Se la lapide è tornata, come giusto, al suo posto, lo si deve all’intervento del primo sindaco di Foligno dopo l’avvento della Repubblica, cioè all’avv. Italo Fittajoli che nel 1946 la fece ricollocare sulla facciata del Palazzo municipale, cancellando così quell’insensata rimozione.
Ad un altro sindaco, a Manlio Marini, si deve invece l’opportuno intervento di restauro che consente oggi ad ognuno di leggere agevolmente l’epigrafe deteriorata dal tempo.
Ad illustrare alla comunità folignate e agli appassionati di storia civica la figura dell’insigne cittadino ci ha pensato il prof. Fabio Bettoni, storico e docente universitario, che ne ha curato la biografia, nel libro “Domenico Roncalli Benedetti. Una Vita”, (edizione ‘Il Formichiere’), tratta dagli appunti della moglie, Aleandra Bartolomei.
Pensato per i 150 anni dell’Unità d’Italia, il libro è stato presentato domenica scorsa nella corte della taverna del Rione Pugilli, alla presenza di un pubblico numeroso e attento. Nonostante la fredda mattinata, gli interventi dei vari relatori (vedi foto) hanno reso piacevole ed interessante l’iniziativa.

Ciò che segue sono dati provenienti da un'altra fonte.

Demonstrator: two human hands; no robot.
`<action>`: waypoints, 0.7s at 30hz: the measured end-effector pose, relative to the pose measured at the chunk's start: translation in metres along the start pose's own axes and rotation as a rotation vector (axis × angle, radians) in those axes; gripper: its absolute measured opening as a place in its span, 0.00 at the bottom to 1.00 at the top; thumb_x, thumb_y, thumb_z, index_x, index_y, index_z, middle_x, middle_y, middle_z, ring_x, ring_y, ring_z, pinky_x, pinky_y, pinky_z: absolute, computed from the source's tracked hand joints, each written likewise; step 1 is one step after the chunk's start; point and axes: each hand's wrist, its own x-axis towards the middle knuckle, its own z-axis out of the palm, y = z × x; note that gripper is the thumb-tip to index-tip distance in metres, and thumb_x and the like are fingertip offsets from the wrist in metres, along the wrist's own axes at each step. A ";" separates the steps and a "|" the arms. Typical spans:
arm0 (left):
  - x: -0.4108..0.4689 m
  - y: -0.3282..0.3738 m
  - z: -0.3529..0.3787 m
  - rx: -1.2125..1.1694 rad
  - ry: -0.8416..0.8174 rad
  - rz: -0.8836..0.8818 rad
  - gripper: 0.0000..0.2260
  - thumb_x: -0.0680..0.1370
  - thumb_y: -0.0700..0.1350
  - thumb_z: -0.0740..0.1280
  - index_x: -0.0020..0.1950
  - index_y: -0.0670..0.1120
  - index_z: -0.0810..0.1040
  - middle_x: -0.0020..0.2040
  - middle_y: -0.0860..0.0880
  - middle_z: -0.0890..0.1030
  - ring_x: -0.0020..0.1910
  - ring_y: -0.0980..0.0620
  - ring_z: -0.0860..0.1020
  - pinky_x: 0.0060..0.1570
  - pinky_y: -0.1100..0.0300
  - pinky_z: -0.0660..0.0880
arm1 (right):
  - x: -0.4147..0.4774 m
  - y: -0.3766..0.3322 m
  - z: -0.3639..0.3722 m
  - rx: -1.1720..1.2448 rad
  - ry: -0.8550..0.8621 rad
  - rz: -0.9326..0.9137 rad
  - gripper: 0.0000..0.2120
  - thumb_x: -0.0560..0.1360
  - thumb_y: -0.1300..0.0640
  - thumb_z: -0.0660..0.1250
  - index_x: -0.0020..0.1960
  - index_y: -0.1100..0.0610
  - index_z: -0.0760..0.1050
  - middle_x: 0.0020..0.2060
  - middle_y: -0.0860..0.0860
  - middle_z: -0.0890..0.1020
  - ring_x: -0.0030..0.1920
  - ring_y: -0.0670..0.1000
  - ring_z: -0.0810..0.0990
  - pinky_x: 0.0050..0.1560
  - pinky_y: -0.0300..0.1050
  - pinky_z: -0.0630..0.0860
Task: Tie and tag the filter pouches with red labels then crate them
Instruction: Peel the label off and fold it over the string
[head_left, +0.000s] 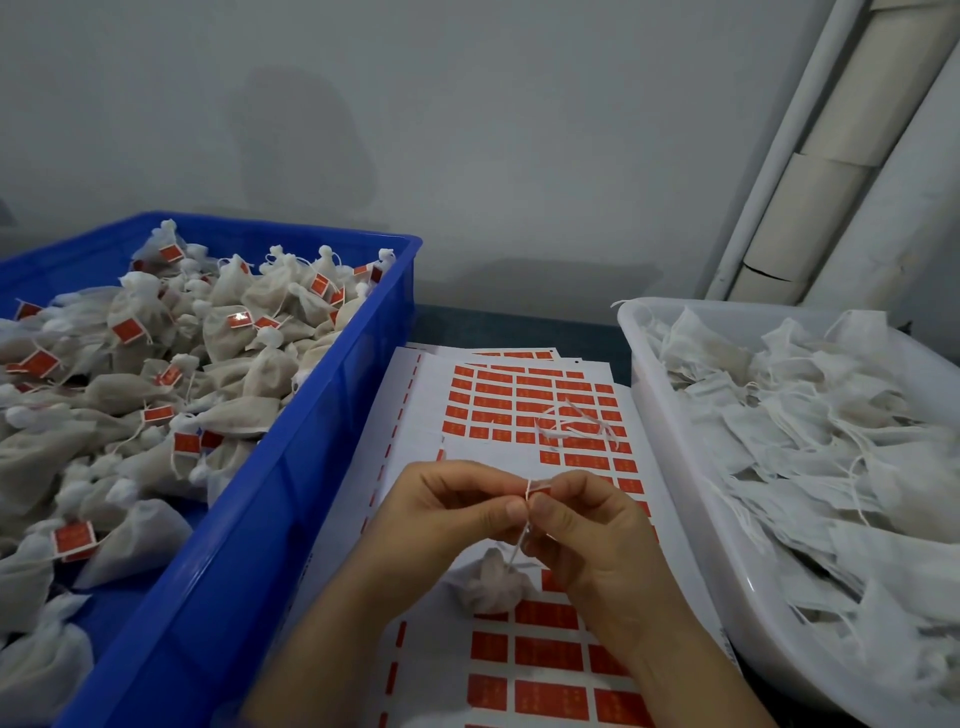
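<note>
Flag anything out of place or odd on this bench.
Only a loose tangle of white string lying on the label sheet, apart from any bag. The left hand and right hand pinch a red label above the pouch, as expected.

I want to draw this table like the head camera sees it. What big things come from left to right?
Blue plastic crate of tied red-tagged pouches → white paper sheets of red sticker labels → white plastic tub of flat untied pouches.
</note>
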 end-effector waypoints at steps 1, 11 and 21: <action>0.000 0.000 0.000 -0.009 -0.006 -0.001 0.08 0.68 0.45 0.71 0.44 0.50 0.86 0.44 0.47 0.85 0.45 0.46 0.83 0.44 0.59 0.79 | 0.000 0.000 0.000 0.007 0.006 -0.001 0.15 0.53 0.44 0.72 0.38 0.47 0.82 0.38 0.50 0.84 0.43 0.55 0.83 0.41 0.42 0.80; 0.002 -0.001 -0.001 0.016 0.112 0.007 0.10 0.61 0.51 0.72 0.40 0.52 0.86 0.40 0.47 0.84 0.39 0.46 0.83 0.39 0.60 0.79 | 0.001 0.000 0.000 -0.104 0.075 -0.063 0.09 0.59 0.47 0.69 0.38 0.42 0.83 0.38 0.45 0.84 0.40 0.49 0.83 0.39 0.37 0.79; 0.005 -0.007 0.002 0.253 0.240 0.050 0.02 0.69 0.43 0.72 0.40 0.50 0.82 0.36 0.52 0.84 0.35 0.50 0.82 0.37 0.61 0.79 | 0.001 0.005 0.003 -0.397 0.149 -0.231 0.07 0.72 0.56 0.67 0.40 0.44 0.76 0.33 0.35 0.81 0.37 0.40 0.81 0.33 0.25 0.73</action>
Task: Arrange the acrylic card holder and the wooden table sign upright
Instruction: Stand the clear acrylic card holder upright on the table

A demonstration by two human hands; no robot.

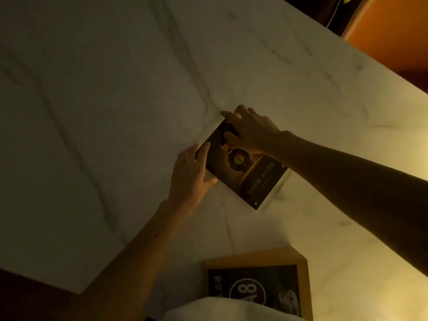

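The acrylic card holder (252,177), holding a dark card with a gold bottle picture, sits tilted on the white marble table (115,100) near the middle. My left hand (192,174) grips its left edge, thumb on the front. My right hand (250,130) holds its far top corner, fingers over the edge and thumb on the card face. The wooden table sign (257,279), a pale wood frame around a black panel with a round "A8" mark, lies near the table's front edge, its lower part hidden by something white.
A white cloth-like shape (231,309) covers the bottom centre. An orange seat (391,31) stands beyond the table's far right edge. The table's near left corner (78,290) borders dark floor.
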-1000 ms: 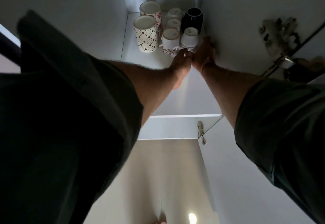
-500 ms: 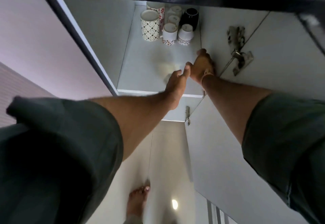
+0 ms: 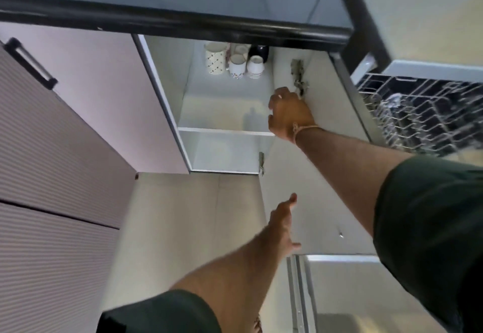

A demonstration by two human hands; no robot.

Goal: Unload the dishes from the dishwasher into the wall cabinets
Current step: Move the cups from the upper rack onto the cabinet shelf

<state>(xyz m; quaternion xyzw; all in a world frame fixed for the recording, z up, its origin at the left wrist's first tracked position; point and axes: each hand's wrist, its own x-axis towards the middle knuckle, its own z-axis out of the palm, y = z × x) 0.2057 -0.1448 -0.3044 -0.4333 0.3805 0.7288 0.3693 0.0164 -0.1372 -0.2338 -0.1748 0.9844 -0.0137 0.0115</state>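
Both hands empty here – right hand (image 3: pixel 288 113) sits up at the cabinet's (image 3: pixel 167 76) inner right wall by the hinge (image 3: pixel 299 79), fingers loosely curled, left hand (image 3: pixel 283 224) hangs lower, spread open. Mugs (image 3: pixel 236 63) clustered at the shelf's back; dishwasher rack (image 3: pixel 418 113) off right.

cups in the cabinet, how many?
5 visible on the shelf, clustered at the back: patterned mug on the left, floral cup, white cup, dark cup behind it, pale cup at the back. More may be hidden behind.
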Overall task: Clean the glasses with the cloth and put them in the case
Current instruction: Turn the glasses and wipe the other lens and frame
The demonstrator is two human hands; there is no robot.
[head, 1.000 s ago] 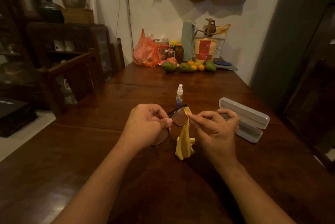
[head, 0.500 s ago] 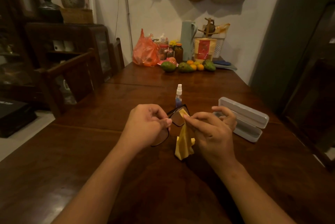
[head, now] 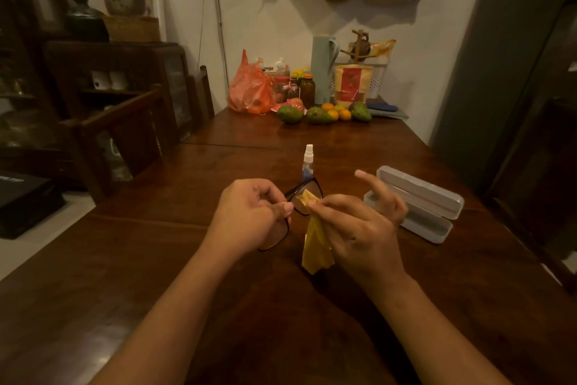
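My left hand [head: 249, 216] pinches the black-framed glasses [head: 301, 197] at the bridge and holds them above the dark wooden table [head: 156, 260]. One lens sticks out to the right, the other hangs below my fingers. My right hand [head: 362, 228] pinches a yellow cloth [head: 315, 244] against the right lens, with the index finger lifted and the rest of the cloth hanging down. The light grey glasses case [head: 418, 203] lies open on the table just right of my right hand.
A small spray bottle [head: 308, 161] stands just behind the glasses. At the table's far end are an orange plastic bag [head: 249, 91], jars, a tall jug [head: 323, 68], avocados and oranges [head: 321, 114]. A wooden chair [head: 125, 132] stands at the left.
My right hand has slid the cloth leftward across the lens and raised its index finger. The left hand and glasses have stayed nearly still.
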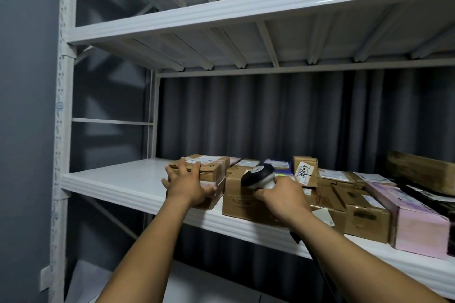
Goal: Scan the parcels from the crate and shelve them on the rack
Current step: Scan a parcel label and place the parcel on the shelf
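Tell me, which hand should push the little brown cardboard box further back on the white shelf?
Left, probably. The left hand rests on the small brown cardboard box; the right hand grips a black-and-white handheld scanner.

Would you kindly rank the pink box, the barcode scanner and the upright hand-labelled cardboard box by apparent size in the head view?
1. pink box: clearly largest, though it sits nearer the camera.
2. barcode scanner and upright hand-labelled cardboard box: they look about alike, and the right hand hides part of the scanner, so I leave them unranked.
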The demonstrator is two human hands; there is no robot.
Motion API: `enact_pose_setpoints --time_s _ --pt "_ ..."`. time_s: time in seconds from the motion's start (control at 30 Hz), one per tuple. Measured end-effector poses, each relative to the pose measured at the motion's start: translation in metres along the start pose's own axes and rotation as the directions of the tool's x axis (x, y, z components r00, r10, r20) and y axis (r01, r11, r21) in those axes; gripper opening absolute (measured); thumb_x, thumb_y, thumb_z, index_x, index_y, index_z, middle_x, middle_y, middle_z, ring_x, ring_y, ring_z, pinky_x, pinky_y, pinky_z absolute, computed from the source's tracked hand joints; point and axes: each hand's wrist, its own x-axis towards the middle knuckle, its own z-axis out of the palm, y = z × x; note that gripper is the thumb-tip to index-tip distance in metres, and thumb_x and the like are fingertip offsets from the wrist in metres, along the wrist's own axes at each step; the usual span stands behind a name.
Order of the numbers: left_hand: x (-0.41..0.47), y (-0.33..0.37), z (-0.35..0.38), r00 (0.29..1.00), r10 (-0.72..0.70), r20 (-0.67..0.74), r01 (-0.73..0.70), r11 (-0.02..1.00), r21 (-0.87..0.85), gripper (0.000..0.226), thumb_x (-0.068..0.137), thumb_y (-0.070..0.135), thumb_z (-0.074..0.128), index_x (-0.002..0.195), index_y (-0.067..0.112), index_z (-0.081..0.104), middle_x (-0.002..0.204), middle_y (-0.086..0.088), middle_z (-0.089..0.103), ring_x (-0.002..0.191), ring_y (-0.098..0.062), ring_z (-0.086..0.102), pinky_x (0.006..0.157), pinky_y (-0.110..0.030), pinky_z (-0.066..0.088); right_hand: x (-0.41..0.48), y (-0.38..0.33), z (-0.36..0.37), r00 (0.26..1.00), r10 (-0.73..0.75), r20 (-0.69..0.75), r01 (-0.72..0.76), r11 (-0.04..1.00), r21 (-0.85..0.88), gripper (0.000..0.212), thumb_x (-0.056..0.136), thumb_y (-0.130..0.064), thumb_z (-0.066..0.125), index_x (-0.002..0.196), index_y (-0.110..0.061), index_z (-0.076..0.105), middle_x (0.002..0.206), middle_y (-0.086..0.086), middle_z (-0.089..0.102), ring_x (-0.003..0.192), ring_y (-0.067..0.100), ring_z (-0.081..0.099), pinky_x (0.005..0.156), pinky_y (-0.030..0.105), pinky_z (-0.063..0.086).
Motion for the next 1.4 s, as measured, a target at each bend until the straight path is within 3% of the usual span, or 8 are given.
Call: enact_pose_setpoints --time_s 0.13,0.33,0.57,0.77,0.93,1.1,1.23,1.4 --pt "-0.023 0.003 -0.018 1.0 0.031 0.004 -0.031 0.995 0.093 0.08 0.085 0.057 0.059 0.149 0.027 0.021 0.16 -0.012 0.002 0.145 -0.044 -0.002 0.114 -0.061 0.014 -0.014 0.0 -0.024 1.0 0.004 0.018 -0.003 0.999 -0.038 0.026 0.076 -0.041 0.069 0.086 -0.018 0.063 0.087 0.004 0.064 0.079 0.024 0.059 0.057 0.027 0.038" --pt "-0.086 0.027 -0.047 0.99 0.138 0.016 -0.139 0.981 0.136 0.067 0.087 0.05 0.057 0.145 0.025 0.034 0.147 -0.016 0.033 0.132 -0.036 0.037 0.105 -0.044 0.039 -0.057 0.017 -0.063 0.999 -0.003 0.034 -0.002 0.992 0.123 0.02 0.071 -0.03 0.072 0.078 -0.012 0.067 0.07 0.01 0.07 0.054 0.027 0.067 0.049 0.031 0.054" --pt "-0.189 0.058 -0.031 0.95 0.286 0.123 -0.302 0.943 0.143 0.062 0.089 0.04 0.06 0.144 0.02 0.04 0.144 -0.014 0.04 0.128 -0.036 0.041 0.103 -0.046 0.042 -0.157 0.071 -0.084 0.99 0.05 0.132 -0.063 0.993 0.096 0.02 0.072 -0.027 0.071 0.066 -0.012 0.059 0.059 0.007 0.061 0.041 0.022 0.056 0.044 0.026 0.041" --pt "-0.294 0.062 0.034 0.904 0.322 0.281 -0.364 0.924 0.113 0.058 0.092 0.036 0.057 0.145 0.022 0.039 0.147 -0.008 0.038 0.13 -0.032 0.04 0.1 -0.044 0.044 -0.253 0.135 -0.085 0.949 0.167 0.266 -0.192 0.979 0.07 0.021 0.075 -0.023 0.07 0.077 -0.003 0.065 0.068 0.011 0.069 0.045 0.021 0.061 0.047 0.03 0.051" --pt "-0.38 0.052 0.097 0.848 0.302 0.435 -0.376 0.922 0.094 0.059 0.093 0.039 0.055 0.146 0.022 0.037 0.148 -0.008 0.037 0.132 -0.03 0.039 0.102 -0.041 0.041 -0.323 0.183 -0.077 0.918 0.262 0.298 -0.292 0.955 0.06 0.021 0.077 -0.025 0.073 0.087 -0.008 0.067 0.07 0.006 0.07 0.046 0.019 0.061 0.045 0.026 0.049" --pt "-0.443 0.03 0.152 0.781 0.261 0.568 -0.351 0.935 0.053 0.06 0.092 0.039 0.055 0.147 0.022 0.036 0.149 -0.007 0.037 0.132 -0.028 0.04 0.104 -0.039 0.041 -0.369 0.224 -0.052 0.896 0.319 0.309 -0.337 0.942 0.002 0.029 0.075 -0.03 0.078 0.097 -0.013 0.07 0.088 0.006 0.071 0.076 0.022 0.067 0.066 0.035 0.056" --pt "-0.485 0.005 0.19 0.744 0.177 0.644 -0.266 0.963 0.042 0.058 0.095 0.039 0.05 0.147 0.02 0.034 0.149 -0.009 0.038 0.132 -0.029 0.041 0.105 -0.036 0.039 -0.396 0.246 -0.026 0.852 0.348 0.391 -0.352 0.934 -0.064 0.025 0.079 -0.034 0.073 0.098 -0.017 0.069 0.089 0.001 0.069 0.073 0.01 0.059 0.056 0.023 0.042" --pt "-0.525 -0.033 0.227 0.69 0.017 0.723 -0.129 0.987 0.099 0.059 0.094 0.045 0.051 0.144 0.017 0.036 0.145 -0.009 0.04 0.129 -0.027 0.043 0.105 -0.037 0.038 -0.418 0.269 0.009 0.815 0.377 0.439 -0.418 0.908 -0.004 0.02 0.08 -0.026 0.072 0.09 -0.01 0.069 0.081 0.007 0.071 0.073 0.019 0.066 0.056 0.027 0.048"
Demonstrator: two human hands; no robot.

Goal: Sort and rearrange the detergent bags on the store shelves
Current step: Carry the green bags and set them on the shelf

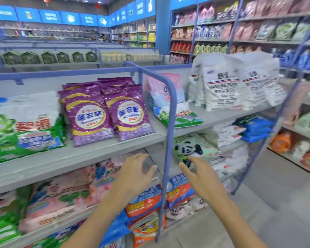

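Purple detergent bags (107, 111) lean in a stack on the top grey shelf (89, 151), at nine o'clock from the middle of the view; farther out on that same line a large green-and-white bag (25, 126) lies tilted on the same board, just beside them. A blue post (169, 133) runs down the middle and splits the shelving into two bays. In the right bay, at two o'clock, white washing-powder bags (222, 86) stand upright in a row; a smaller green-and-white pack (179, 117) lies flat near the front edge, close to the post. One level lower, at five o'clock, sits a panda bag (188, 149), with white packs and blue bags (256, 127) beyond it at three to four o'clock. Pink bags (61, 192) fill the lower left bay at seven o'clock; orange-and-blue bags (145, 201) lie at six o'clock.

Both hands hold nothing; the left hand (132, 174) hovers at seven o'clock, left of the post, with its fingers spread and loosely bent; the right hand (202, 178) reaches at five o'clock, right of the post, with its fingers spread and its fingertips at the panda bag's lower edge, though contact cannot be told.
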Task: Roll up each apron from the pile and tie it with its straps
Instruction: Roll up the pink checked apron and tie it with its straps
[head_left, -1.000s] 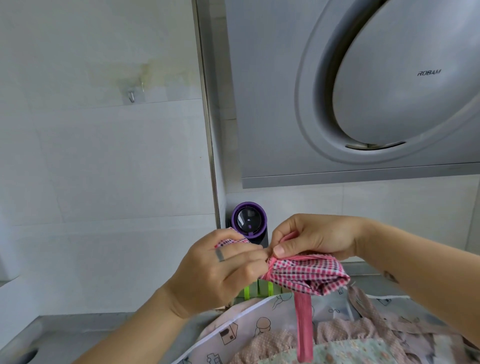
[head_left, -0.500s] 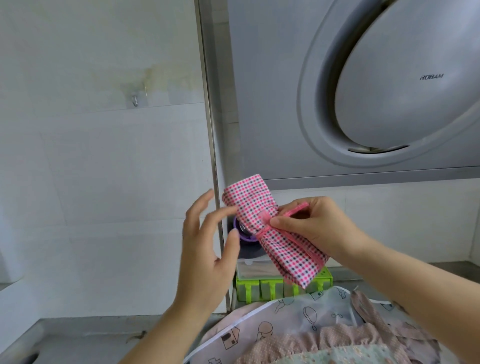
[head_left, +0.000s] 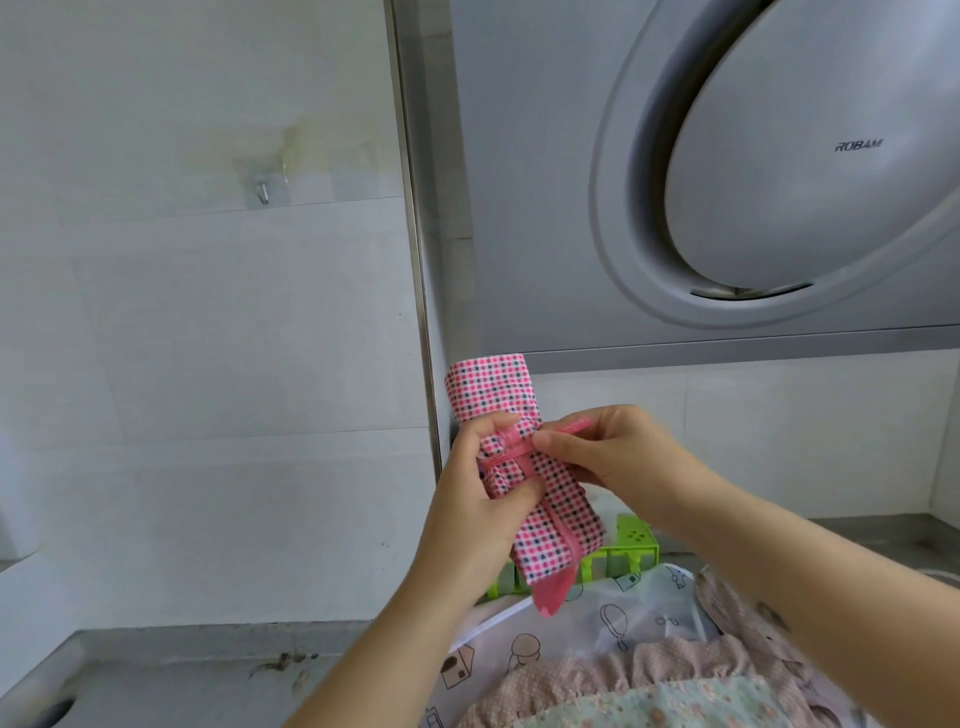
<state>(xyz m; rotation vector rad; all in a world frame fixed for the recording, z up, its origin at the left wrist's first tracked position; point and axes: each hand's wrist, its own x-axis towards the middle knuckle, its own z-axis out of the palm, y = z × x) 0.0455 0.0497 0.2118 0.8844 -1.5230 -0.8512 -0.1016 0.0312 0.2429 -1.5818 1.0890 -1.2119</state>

La pubblicazione del libro e la sua presentazione, sono dovute all’Officina della Memoria, al Comune di Foligno, e alla Fondazione Cassa di Risparmio di Foligno, che cancellano così oltre un secolo di amnesia storica, ridando a Domenico Roncalli Benedetti ciò che gli era dovuto. Non resta quindi che immergersi nella lettura del libro curato da Bettoni. Ma nei confronti dell’emerito cittadino Roncalli Benedetti c’è tuttora un’inspiegabile dimenticanza che ha dell’incredibile.
Al suo nome, infatti, il primo sindaco della Liberazione, Italo Fittajoli, decise di intitolare l’attuale Piazza del Grano, con delibera unanime n° 195 datata 30 dicembre 1944, (vedi foto) con la seguente motivazione ‘all’illustre capo della democrazia umbra’. Quell’atto non ha avuto mai esecuzione, ne è stato mai revocato. Sono passati quasi 70 anni.
Dopo Fittajoli si sono succeduti a Foligno altri 10 sindaci, i quali potevano anche non sapere di quella delibera, che è rintracciabile da chiunque alla sezione folignate dell’Archivio di Stato, con ingresso in Piazza del Grano (o forse dovremo dire in Piazza Domenico Roncalli?).
Una dimenticanza durata 70 anni è troppo lunga per qualsiasi regime, figuriamoci per quello democratico!